EXERCISE DIRECTIONS:
Pull each line holding the word "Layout" from the data.

***** GIVEN RECORDS *****

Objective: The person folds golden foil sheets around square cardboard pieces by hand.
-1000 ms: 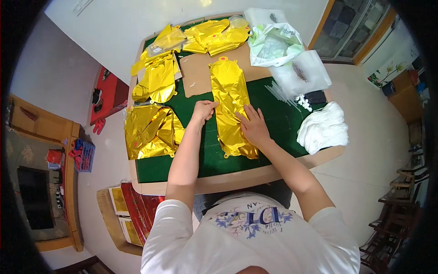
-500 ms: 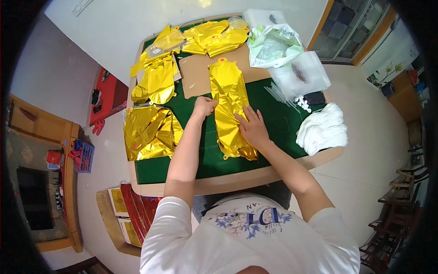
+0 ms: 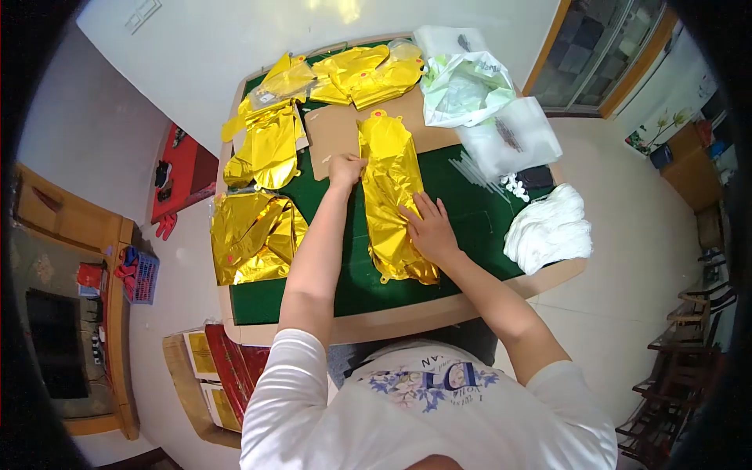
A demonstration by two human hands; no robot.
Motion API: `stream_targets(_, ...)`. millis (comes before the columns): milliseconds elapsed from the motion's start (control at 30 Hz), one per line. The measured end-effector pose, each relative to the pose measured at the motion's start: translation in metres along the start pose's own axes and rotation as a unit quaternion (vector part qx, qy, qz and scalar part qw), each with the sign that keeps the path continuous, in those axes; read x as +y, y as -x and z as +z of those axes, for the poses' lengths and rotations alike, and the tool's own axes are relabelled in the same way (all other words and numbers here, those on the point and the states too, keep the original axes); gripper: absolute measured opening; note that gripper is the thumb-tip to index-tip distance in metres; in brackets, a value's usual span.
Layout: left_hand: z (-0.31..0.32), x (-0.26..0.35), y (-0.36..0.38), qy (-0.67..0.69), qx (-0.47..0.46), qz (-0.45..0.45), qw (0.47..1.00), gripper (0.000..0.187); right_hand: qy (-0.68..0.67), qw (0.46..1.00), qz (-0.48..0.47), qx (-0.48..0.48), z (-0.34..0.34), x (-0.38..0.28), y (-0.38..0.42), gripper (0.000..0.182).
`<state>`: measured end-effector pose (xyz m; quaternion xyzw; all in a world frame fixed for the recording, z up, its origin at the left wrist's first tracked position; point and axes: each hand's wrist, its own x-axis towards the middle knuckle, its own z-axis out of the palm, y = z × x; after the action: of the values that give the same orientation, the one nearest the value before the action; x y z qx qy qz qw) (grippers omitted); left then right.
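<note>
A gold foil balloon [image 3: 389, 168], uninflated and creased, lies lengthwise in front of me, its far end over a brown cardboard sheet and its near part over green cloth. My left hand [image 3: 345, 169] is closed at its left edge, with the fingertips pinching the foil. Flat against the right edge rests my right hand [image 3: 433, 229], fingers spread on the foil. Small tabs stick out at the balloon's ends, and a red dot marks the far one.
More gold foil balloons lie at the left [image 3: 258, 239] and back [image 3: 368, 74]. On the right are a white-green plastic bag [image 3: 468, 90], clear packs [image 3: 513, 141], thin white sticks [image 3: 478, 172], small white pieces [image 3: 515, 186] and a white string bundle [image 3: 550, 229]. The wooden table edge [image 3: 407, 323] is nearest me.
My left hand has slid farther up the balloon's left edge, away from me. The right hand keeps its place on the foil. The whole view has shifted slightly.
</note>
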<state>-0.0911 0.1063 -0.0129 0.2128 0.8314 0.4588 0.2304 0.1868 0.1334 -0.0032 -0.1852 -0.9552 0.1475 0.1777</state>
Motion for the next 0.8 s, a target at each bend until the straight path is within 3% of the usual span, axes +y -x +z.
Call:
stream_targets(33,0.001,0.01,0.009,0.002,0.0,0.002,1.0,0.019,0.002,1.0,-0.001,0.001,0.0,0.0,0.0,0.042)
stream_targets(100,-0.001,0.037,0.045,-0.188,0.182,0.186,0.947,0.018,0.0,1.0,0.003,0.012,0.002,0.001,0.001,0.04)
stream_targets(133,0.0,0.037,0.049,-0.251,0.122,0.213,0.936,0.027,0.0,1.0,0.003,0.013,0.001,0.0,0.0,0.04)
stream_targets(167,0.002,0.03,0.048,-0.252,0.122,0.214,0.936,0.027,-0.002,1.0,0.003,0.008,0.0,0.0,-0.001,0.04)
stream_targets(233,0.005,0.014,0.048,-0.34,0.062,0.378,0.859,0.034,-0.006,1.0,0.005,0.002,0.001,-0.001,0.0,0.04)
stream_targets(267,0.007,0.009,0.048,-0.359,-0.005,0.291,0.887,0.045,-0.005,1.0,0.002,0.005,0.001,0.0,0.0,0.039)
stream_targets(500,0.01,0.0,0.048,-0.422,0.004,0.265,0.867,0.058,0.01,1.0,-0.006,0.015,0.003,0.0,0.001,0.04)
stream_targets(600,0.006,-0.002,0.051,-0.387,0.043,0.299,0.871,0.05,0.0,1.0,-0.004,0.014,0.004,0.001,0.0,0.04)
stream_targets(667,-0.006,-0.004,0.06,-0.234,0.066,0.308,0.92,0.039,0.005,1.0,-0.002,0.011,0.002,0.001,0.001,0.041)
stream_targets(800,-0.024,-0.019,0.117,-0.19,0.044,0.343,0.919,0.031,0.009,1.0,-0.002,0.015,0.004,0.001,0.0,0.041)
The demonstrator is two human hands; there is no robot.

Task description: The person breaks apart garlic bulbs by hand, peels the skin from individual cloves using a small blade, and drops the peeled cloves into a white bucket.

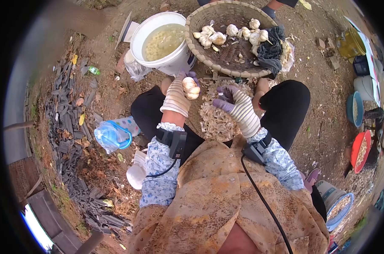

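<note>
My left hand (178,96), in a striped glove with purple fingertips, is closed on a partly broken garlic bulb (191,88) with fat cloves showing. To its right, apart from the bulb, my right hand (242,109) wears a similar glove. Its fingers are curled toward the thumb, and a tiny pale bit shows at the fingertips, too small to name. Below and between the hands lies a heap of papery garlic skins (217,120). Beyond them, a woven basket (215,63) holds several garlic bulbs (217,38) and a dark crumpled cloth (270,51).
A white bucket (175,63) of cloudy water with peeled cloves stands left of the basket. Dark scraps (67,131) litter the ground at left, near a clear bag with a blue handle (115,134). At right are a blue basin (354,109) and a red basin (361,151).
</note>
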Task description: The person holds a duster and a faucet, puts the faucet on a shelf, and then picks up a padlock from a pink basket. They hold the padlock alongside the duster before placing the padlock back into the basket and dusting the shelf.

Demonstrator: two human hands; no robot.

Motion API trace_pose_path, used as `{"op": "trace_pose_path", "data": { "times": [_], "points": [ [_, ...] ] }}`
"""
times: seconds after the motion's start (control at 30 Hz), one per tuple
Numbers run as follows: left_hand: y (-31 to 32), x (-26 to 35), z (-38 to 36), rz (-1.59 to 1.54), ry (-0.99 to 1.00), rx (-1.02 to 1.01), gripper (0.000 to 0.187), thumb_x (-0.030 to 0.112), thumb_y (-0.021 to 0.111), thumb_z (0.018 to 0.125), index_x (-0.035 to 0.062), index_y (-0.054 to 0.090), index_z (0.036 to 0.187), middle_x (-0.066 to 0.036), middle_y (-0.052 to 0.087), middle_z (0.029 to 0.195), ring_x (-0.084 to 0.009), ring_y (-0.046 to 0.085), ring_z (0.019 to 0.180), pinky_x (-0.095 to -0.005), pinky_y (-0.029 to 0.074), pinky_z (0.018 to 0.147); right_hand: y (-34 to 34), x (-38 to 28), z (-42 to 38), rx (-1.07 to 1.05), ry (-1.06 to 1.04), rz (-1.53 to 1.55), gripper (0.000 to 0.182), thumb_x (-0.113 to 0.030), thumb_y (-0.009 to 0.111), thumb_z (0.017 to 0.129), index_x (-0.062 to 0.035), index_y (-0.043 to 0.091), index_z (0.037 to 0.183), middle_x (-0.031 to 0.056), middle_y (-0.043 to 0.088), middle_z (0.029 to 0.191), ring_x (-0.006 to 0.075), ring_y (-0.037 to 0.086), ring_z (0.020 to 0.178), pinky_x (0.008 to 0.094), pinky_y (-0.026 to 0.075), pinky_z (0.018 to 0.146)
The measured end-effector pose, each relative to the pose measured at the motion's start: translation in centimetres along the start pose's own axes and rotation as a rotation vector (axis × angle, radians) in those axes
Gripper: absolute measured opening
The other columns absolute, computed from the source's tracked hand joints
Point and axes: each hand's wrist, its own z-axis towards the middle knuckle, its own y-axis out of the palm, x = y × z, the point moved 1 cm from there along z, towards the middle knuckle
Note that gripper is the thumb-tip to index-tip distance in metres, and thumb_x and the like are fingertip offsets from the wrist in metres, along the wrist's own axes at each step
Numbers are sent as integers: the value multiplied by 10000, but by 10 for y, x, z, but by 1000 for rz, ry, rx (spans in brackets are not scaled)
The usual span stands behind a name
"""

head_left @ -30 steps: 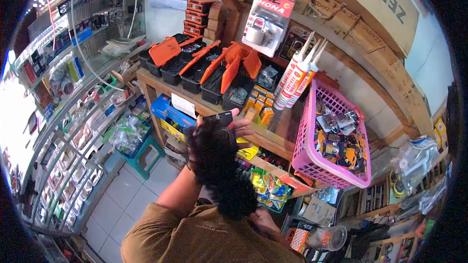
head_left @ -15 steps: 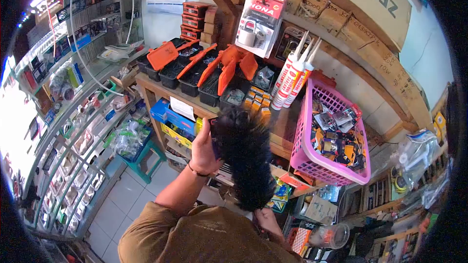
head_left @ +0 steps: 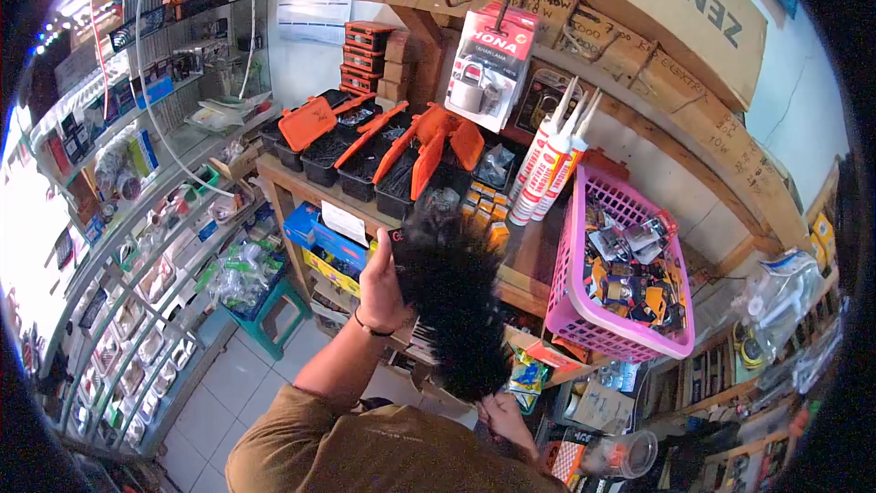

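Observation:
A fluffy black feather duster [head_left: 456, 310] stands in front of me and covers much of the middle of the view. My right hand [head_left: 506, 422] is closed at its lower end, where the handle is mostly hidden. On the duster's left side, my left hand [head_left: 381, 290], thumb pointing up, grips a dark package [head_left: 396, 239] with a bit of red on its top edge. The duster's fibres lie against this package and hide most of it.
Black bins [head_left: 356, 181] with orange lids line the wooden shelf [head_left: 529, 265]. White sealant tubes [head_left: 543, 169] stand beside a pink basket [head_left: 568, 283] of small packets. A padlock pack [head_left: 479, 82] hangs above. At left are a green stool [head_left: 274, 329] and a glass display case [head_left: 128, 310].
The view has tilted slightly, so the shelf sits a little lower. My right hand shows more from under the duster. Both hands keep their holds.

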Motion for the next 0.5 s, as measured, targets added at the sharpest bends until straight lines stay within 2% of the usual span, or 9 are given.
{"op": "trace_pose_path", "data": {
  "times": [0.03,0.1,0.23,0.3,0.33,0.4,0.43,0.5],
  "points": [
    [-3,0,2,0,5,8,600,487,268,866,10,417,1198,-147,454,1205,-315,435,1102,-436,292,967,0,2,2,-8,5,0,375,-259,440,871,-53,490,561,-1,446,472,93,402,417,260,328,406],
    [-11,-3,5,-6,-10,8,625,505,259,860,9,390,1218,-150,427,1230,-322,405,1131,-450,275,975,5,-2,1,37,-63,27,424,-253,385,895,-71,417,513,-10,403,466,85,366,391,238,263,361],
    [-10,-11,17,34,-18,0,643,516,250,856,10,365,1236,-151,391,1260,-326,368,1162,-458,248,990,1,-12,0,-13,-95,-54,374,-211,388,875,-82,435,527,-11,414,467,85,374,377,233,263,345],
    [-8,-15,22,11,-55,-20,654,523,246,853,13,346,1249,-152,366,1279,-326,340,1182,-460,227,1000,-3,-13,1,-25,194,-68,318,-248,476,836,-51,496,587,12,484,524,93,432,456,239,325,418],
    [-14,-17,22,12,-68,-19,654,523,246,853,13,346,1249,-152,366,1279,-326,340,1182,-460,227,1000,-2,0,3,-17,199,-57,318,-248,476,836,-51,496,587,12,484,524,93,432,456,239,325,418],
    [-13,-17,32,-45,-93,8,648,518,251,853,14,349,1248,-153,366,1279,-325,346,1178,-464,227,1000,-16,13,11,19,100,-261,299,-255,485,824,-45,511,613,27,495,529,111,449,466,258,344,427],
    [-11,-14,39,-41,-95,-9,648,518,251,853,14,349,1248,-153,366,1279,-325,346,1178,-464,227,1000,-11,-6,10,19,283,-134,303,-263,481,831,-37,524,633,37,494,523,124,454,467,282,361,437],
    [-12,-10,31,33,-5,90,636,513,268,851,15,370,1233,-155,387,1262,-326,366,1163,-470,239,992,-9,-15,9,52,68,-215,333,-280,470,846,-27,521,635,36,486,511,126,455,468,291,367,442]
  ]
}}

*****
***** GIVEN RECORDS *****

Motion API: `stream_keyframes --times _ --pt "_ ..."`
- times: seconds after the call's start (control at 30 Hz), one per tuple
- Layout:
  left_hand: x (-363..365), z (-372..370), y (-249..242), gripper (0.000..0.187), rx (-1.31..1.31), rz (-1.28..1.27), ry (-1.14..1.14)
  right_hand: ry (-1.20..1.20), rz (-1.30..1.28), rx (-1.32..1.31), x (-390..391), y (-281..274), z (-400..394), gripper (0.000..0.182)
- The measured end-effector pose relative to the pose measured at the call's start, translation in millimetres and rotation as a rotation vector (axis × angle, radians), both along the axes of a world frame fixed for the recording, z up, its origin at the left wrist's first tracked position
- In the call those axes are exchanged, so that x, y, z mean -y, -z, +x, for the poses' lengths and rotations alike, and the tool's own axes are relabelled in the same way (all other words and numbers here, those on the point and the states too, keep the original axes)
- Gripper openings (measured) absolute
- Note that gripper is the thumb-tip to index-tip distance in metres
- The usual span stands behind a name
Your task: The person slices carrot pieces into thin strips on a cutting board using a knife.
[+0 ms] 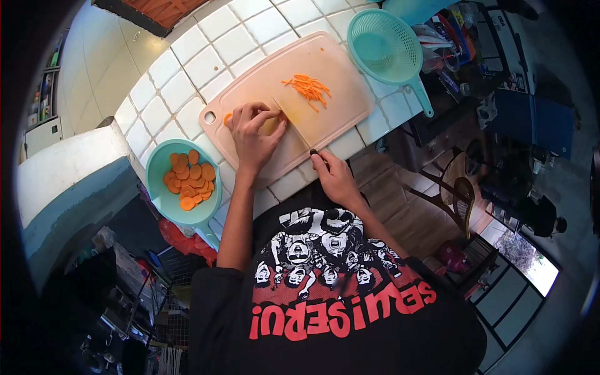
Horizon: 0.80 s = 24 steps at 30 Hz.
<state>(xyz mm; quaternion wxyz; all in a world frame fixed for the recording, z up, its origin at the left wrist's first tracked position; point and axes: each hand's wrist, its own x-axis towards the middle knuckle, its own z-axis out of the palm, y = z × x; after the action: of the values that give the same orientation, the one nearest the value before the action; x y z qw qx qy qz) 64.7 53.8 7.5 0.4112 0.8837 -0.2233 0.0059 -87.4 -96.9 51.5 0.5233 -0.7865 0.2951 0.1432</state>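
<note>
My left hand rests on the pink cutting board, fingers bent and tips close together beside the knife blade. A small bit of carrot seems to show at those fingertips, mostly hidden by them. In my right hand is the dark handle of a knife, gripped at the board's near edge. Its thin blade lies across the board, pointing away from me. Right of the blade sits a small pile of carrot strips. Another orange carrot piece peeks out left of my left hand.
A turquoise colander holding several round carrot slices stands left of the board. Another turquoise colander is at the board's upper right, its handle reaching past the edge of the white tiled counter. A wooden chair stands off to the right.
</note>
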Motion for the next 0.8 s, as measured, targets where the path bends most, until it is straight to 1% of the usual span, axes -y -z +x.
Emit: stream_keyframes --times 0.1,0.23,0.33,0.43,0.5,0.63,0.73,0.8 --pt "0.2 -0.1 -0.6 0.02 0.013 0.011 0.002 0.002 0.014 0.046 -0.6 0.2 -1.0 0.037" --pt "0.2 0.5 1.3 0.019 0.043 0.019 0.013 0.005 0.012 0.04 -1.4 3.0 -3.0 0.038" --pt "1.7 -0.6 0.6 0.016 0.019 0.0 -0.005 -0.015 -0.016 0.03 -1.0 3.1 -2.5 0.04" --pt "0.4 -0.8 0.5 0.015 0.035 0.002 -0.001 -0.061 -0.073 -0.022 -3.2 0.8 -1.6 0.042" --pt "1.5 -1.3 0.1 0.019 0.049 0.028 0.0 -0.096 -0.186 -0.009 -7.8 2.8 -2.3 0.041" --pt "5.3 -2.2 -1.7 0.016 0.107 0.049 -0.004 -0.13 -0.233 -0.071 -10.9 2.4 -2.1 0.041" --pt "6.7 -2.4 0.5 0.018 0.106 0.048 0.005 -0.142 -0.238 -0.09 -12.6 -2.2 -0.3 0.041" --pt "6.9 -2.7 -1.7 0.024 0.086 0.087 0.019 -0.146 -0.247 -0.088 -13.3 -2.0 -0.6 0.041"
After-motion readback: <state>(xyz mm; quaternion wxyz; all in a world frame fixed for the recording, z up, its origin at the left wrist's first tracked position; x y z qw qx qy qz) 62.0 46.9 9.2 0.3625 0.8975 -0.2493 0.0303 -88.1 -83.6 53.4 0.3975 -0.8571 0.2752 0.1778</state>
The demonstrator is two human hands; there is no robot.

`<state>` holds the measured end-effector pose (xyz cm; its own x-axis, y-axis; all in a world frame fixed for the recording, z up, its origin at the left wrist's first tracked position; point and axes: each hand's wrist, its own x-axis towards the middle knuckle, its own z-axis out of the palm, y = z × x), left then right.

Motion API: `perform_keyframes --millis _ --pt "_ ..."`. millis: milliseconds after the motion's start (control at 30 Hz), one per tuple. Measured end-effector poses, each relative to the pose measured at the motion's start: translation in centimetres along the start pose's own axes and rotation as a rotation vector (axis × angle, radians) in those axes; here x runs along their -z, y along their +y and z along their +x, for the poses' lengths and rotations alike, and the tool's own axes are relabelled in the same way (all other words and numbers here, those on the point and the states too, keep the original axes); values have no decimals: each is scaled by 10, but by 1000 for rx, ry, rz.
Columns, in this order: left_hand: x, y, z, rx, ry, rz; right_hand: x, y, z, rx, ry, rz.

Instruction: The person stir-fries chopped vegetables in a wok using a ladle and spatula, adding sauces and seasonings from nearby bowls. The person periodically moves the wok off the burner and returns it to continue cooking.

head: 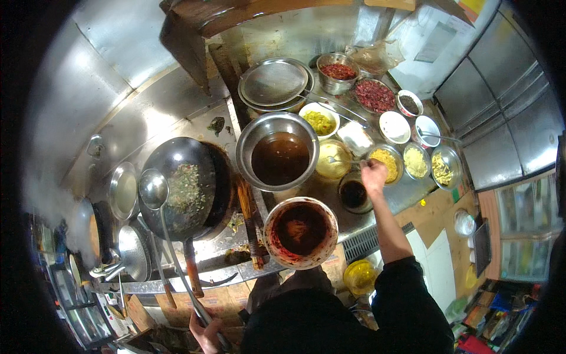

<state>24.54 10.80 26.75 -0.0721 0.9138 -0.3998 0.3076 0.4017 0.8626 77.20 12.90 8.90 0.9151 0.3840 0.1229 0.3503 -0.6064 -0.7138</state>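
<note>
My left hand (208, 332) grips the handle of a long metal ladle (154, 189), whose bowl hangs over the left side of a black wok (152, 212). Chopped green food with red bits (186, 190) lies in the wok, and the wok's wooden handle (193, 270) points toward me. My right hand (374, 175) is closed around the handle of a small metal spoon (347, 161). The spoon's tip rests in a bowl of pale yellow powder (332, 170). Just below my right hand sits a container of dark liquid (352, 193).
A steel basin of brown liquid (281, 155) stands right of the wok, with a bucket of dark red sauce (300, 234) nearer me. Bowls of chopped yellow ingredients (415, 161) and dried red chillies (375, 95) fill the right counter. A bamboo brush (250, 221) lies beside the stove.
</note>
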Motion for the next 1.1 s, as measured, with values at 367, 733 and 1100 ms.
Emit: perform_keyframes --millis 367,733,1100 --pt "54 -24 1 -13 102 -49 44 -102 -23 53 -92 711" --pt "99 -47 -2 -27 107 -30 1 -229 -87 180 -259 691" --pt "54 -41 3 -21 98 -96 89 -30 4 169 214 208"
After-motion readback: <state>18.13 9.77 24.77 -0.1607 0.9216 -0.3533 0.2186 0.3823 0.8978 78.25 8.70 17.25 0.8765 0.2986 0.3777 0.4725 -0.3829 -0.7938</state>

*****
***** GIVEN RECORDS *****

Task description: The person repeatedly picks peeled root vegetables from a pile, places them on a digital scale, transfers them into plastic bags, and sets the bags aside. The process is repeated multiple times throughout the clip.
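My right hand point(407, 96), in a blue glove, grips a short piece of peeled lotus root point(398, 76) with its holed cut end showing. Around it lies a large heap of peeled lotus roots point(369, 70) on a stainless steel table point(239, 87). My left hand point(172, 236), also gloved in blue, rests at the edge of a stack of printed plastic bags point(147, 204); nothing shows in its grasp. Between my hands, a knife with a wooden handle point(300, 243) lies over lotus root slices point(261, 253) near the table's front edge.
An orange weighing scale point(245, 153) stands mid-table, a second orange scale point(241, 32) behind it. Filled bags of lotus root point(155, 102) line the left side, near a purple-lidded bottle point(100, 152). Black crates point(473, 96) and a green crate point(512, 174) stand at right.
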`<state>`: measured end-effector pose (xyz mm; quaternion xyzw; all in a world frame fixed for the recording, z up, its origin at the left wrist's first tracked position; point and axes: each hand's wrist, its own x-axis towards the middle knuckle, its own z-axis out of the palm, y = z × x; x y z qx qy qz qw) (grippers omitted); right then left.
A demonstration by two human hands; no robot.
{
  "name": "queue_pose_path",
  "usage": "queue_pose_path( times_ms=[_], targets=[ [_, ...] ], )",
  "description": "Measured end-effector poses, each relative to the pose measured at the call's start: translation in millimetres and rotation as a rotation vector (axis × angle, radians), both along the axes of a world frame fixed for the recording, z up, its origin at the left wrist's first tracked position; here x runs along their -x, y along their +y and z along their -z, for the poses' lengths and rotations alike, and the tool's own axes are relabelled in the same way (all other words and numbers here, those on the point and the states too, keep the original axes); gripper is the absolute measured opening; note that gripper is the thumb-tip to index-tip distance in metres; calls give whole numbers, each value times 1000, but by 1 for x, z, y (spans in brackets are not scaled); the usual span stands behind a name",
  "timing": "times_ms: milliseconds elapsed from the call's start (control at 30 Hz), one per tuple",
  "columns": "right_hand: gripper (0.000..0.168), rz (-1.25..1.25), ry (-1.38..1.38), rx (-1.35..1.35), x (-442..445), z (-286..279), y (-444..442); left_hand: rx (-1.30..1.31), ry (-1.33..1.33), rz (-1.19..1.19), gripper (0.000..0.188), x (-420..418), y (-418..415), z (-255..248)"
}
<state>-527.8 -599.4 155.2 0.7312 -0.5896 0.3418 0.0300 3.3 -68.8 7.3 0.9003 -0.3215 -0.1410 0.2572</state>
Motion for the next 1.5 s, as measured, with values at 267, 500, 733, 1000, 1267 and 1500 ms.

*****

WRITTEN SOLUTION:
Layout: left_hand: z (-0.31..0.32), x (-0.26..0.35), y (-0.36..0.38), qy (-0.67..0.69), qx (-0.47..0.46), qz (-0.45..0.45), qw (0.47..1.00), gripper (0.000..0.187); right_hand: qy (-0.68..0.67), qw (0.46..1.00), qz (-0.48..0.47), qx (-0.48..0.48), z (-0.34..0.34), x (-0.38..0.28), y (-0.38..0.42), gripper (0.000..0.182).
- Layout:

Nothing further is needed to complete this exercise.